→ **What to work on**
Each line of the data below must be given again exactly as written.

→ **The data**
=====

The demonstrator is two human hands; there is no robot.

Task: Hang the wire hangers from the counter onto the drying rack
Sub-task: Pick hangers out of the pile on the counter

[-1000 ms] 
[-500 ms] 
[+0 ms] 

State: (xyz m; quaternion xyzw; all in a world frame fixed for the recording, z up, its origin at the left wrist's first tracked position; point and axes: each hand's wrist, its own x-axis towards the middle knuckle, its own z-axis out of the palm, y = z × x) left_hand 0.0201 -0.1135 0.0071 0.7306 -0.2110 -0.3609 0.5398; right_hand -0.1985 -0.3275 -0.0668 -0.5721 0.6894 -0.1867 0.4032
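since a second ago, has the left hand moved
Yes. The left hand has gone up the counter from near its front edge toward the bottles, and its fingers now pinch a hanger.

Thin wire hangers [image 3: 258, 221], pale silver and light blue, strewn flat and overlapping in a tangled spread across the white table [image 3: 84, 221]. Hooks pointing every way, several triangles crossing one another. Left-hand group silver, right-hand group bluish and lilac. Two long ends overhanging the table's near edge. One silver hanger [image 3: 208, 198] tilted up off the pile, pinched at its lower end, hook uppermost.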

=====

→ **Task result**
The demonstrator is two human hands; there is no robot.

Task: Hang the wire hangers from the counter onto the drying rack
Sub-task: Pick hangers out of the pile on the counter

[-1000 ms] 
[-500 ms] 
[+0 ms] 

State: (xyz m; quaternion xyzw; all in a world frame fixed for the recording, z up, its origin at the left wrist's first tracked position; point and axes: each hand's wrist, its own x-axis towards the middle knuckle, its own z-axis out of the palm, y = z × x) left_hand 0.0201 -0.1135 0.0071 0.7306 -0.2110 -0.3609 0.5398; right_hand -0.1985 -0.3275 -0.0668 -0.5721 0.6894 -0.1867 0.4032
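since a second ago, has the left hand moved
Yes. The left hand has gone up the counter from near its front edge toward the bottles, and its fingers now pinch a hanger.

Thin wire hangers [image 3: 258, 221], pale silver and light blue, strewn flat and overlapping in a tangled spread across the white table [image 3: 84, 221]. Hooks pointing every way, several triangles crossing one another. Left-hand group silver, right-hand group bluish and lilac. Two long ends overhanging the table's near edge. One silver hanger [image 3: 208, 198] tilted up off the pile, pinched at its lower end, hook uppermost.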

This exercise is now fully answered.